(Saved entries)
....

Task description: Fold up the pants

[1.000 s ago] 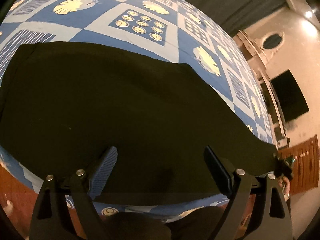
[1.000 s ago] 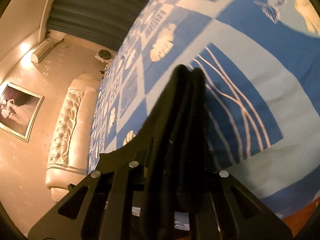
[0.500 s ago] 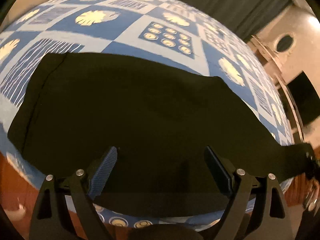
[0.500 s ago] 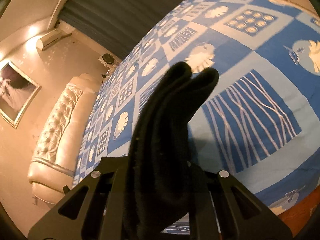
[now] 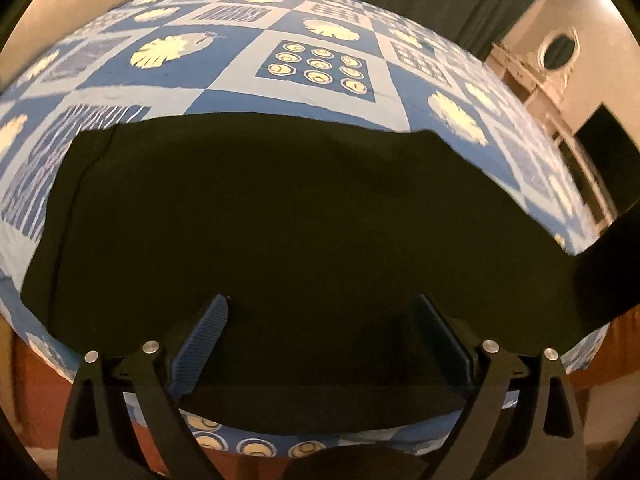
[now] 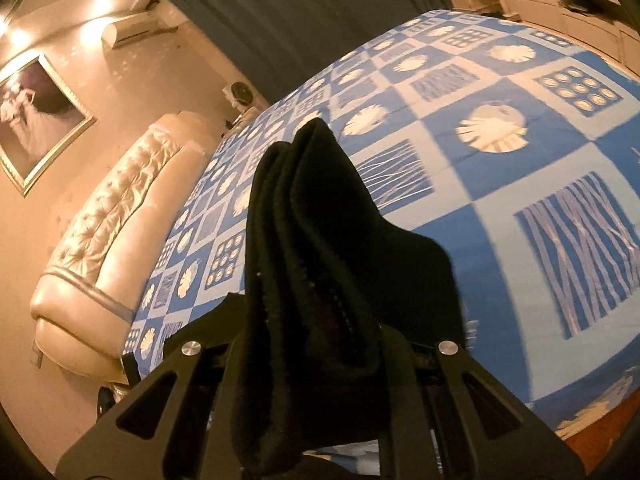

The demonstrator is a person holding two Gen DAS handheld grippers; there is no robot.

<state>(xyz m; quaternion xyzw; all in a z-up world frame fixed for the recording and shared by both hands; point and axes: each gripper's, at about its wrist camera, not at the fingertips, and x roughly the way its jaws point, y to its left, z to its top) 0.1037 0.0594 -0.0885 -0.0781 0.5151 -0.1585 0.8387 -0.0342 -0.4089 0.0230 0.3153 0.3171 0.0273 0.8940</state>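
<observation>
Black pants (image 5: 300,220) lie spread flat on the blue patterned bedsheet (image 5: 320,68). My left gripper (image 5: 318,300) hovers over their near edge, its jaws opening wide with only flat cloth below and no grip. At the right edge of the left wrist view a lifted end of the pants (image 5: 608,272) rises off the bed. In the right wrist view my right gripper (image 6: 320,320) is shut on a bunched end of the pants (image 6: 320,220), held above the bed; the cloth hides its fingers.
A padded cream headboard (image 6: 100,220) stands at the bed's far end, with a framed picture (image 6: 36,116) and an air conditioner (image 6: 136,28) on the wall. Dark curtains (image 6: 300,12) hang behind. White cabinets (image 5: 532,76) and a dark screen (image 5: 600,144) line the right side.
My right gripper has risen well above the bed with the pants end in it and has rolled. In the left wrist view the pants' right end has lifted off the sheet.
</observation>
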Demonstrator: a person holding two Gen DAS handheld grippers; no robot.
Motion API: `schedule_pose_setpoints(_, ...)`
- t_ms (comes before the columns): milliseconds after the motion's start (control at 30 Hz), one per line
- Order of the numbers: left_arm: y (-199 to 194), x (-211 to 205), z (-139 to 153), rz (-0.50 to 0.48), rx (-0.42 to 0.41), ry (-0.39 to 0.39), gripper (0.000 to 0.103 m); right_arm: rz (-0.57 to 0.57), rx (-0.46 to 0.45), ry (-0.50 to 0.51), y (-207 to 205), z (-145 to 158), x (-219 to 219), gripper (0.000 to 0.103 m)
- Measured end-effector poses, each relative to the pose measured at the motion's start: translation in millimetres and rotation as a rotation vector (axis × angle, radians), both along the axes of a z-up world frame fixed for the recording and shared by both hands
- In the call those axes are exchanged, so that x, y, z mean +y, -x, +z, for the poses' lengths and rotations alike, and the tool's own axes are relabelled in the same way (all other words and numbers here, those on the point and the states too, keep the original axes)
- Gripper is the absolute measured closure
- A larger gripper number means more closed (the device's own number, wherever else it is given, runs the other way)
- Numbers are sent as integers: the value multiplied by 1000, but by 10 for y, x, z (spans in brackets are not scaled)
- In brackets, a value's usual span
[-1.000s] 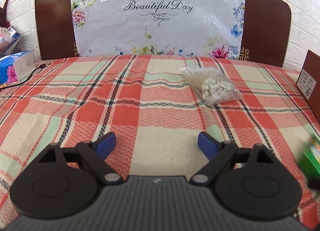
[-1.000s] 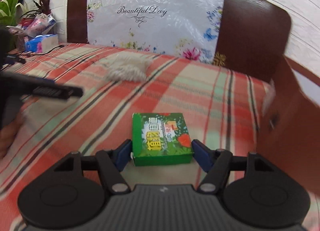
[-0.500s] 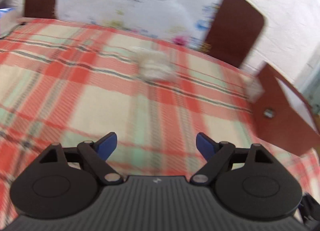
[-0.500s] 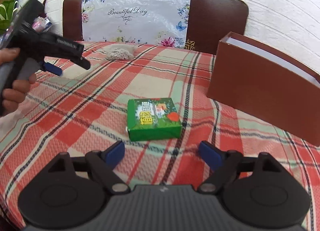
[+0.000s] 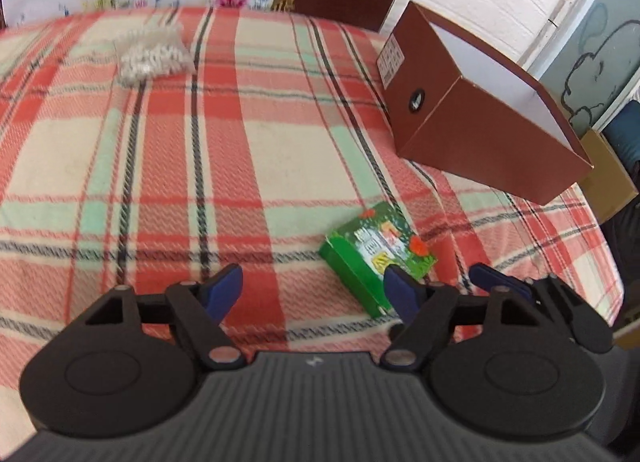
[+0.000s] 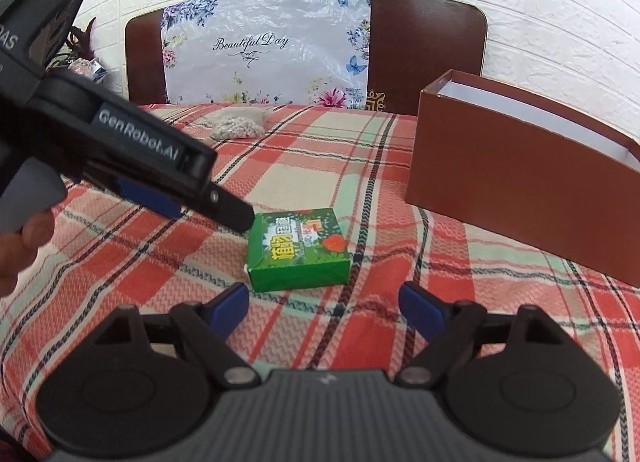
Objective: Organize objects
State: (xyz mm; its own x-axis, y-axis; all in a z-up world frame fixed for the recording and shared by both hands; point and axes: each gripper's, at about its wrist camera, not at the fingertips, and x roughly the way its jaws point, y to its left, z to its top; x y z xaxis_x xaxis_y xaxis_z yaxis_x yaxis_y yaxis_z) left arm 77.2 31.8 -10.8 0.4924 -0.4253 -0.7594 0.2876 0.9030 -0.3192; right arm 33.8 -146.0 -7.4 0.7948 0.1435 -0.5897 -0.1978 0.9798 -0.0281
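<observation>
A green printed box (image 6: 298,248) lies flat on the plaid blanket (image 6: 360,150), just beyond my right gripper (image 6: 325,308), which is open and apart from it. My left gripper (image 5: 312,290) tilts down beside the same green box (image 5: 376,254). Its jaws are closing with nothing between them, and its right finger overlaps the box's near corner. From the right wrist view the left gripper (image 6: 224,210) comes in from the left, its tip at the box's far left corner. An open brown box (image 6: 520,182) stands to the right. A clear bag of cotton swabs (image 5: 152,50) lies farther back.
A brown headboard with a flowered plastic sheet (image 6: 272,50) closes off the far side. The blanket drops away at the right edge past the brown box (image 5: 480,122), where a cardboard piece (image 5: 608,178) shows. A hand (image 6: 24,234) holds the left gripper's handle.
My right gripper opened, let go of the green box and drew back from it. My left gripper swung right and tipped down toward the green box, its jaws narrowing slightly.
</observation>
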Motion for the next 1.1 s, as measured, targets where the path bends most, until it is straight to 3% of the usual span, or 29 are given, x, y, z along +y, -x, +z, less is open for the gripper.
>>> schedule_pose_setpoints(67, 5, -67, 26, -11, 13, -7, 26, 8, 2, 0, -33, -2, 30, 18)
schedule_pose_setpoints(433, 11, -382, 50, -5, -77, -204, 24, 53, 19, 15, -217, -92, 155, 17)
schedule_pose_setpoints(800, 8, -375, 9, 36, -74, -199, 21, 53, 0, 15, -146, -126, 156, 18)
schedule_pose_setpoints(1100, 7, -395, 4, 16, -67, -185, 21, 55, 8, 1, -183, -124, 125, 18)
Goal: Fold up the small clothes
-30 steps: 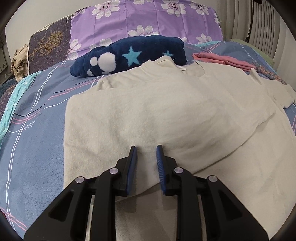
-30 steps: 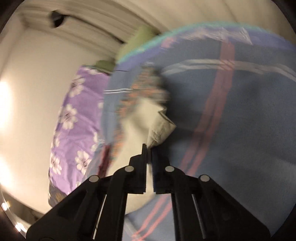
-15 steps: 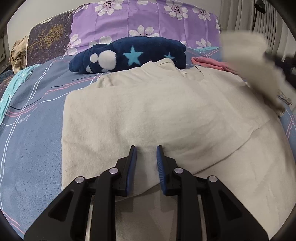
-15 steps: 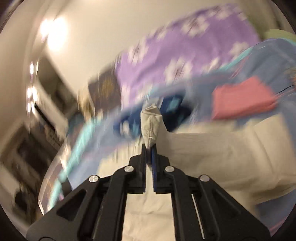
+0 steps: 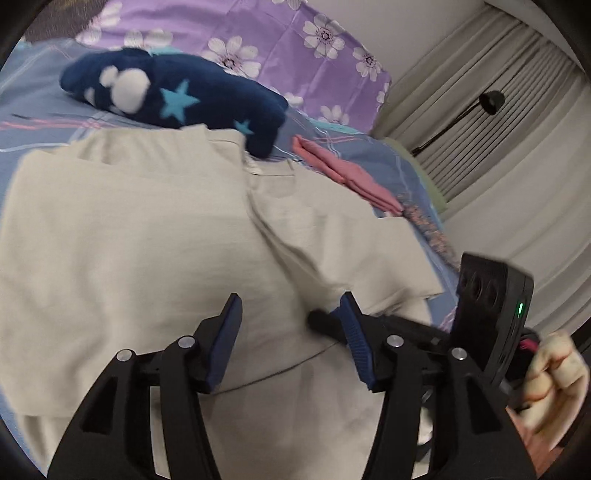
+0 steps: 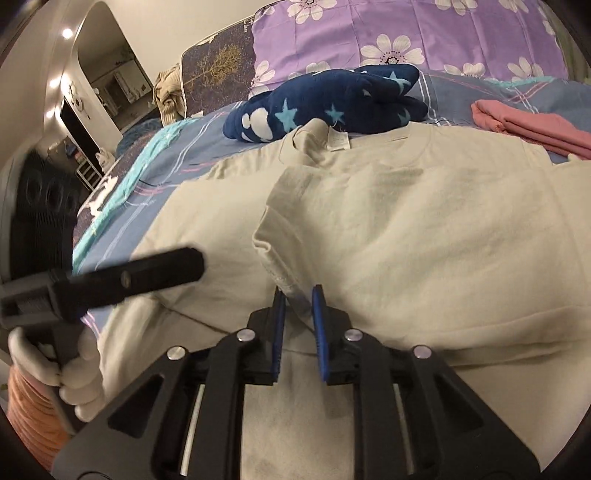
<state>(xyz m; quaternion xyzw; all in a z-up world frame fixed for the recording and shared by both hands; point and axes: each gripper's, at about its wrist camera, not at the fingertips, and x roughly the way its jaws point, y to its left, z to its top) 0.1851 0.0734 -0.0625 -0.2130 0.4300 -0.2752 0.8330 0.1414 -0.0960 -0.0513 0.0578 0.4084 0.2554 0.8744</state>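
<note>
A cream T-shirt [image 5: 129, 258] lies on the blue bed sheet [image 6: 177, 147], both sides folded in over its middle. It also shows in the right wrist view [image 6: 424, 240]. My left gripper [image 5: 290, 308] is open and hovers just above the shirt's lower middle. My right gripper [image 6: 298, 295] is open, its fingers either side of the folded-over sleeve's hem [image 6: 277, 266], which lies flat on the shirt. The right gripper also shows in the left wrist view [image 5: 325, 319], and the left gripper in the right wrist view [image 6: 177, 264].
A navy star-patterned fleece [image 5: 177, 96] lies just beyond the collar. A folded pink garment [image 5: 343, 173] lies at the far right. A purple flowered pillow [image 6: 406, 33] stands at the headboard. Curtains and a black lamp [image 5: 491, 101] are to the right.
My right gripper carried the right sleeve across over the shirt, laid it down and opened. My left gripper opened wider and turned to the right.
</note>
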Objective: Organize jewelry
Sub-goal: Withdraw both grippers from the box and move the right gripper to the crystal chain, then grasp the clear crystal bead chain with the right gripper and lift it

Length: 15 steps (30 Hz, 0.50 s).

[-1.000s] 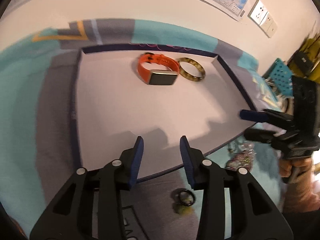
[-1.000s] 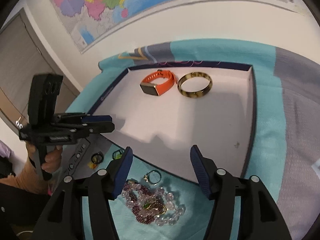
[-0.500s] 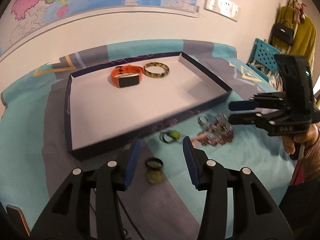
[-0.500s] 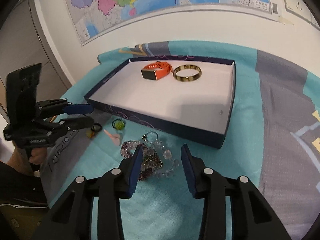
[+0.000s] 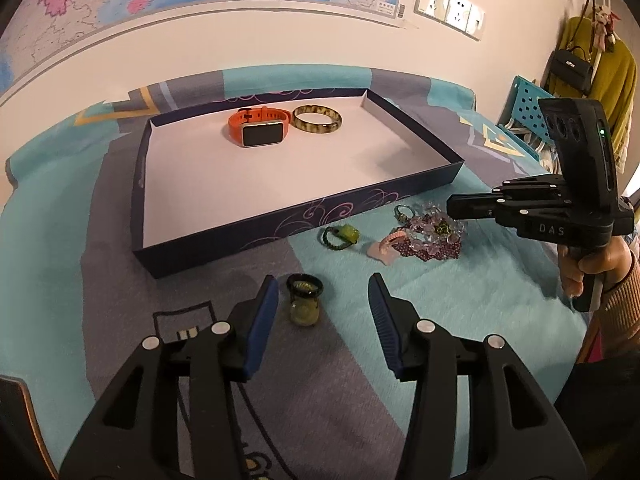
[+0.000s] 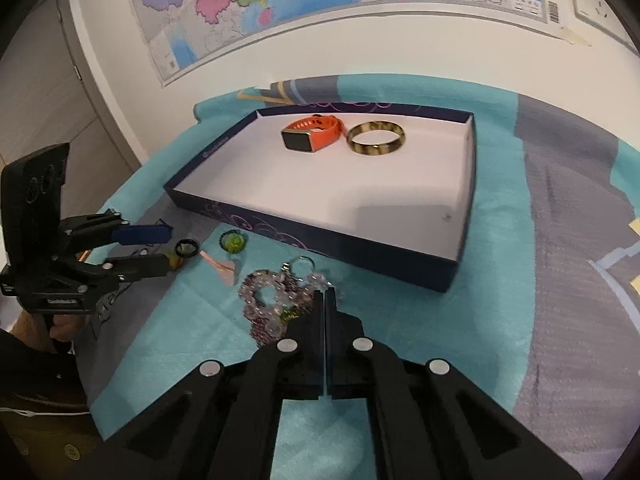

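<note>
Right gripper (image 6: 324, 300): jaws fully closed over the purple and clear beaded bracelet pile (image 6: 276, 300); grip unconfirmed. Left gripper (image 5: 322, 300): jaws just widening, empty, above the dark glass-stone ring (image 5: 305, 298) near the navy cardboard tray's (image 5: 280, 228) front edge.

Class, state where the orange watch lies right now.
In both wrist views the orange watch lies inside the navy tray, near its far wall, beside the tortoiseshell bangle.
</note>
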Tool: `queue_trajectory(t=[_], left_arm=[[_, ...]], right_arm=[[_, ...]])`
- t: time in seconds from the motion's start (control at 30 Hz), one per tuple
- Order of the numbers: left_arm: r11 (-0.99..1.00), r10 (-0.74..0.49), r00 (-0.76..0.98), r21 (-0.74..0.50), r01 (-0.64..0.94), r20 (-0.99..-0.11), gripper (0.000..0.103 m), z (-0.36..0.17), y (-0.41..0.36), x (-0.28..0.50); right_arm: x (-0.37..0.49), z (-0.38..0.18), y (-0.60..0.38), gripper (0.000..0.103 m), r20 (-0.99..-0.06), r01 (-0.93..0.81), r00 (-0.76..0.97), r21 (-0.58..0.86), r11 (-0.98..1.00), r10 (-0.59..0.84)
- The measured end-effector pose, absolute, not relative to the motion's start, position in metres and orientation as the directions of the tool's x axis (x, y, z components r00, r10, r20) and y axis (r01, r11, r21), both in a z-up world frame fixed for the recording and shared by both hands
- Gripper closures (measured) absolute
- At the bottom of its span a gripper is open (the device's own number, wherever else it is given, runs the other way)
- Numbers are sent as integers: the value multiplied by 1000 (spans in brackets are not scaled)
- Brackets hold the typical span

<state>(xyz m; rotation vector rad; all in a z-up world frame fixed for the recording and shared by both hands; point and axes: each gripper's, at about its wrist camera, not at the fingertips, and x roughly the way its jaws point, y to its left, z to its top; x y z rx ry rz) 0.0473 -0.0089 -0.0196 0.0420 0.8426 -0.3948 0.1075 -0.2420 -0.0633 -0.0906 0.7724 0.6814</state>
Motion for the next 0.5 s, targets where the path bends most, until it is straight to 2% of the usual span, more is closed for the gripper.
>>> queue_trajectory(t=[0.1, 0.13, 0.17, 0.2, 0.27, 0.4, 0.5], left_arm=[[930, -316, 602, -114, 350, -733, 54, -20, -6, 44], [929, -320, 600, -118, 352, -733, 54, -20, -6, 42], [929, -320, 600, -119, 350, -733, 54, -21, -5, 42], [930, -317, 601, -117, 347, -734, 53, -21, -4, 41], [930, -318, 599, -119, 347, -735, 52, -22, -4, 41], [931, -322, 596, -130, 342, -736, 51, -23, -3, 41], [931, -322, 593, -132, 342, -738, 51, -25, -4, 40]], right_arm=[[108, -64, -248, 101, -661, -581, 517, 196, 790, 544], [110, -64, -250, 91, -656, -579, 507, 221, 785, 559], [110, -64, -253, 74, -648, -570, 509, 240, 786, 567], [109, -63, -252, 68, -650, -565, 524, 219, 796, 551], [107, -63, -247, 67, -662, -567, 543, 163, 807, 516], [110, -67, -240, 69, -676, -574, 541, 138, 807, 500], [112, -70, -238, 83, -685, -583, 521, 149, 798, 508]])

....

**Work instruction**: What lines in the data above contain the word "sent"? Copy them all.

**Exercise response**:
- Numbers are sent as integers: the value multiplied by 1000, but by 10 for y, x, z (spans in brackets are not scaled)
- Numbers are sent as integers: the value multiplied by 1000 (spans in brackets are not scaled)

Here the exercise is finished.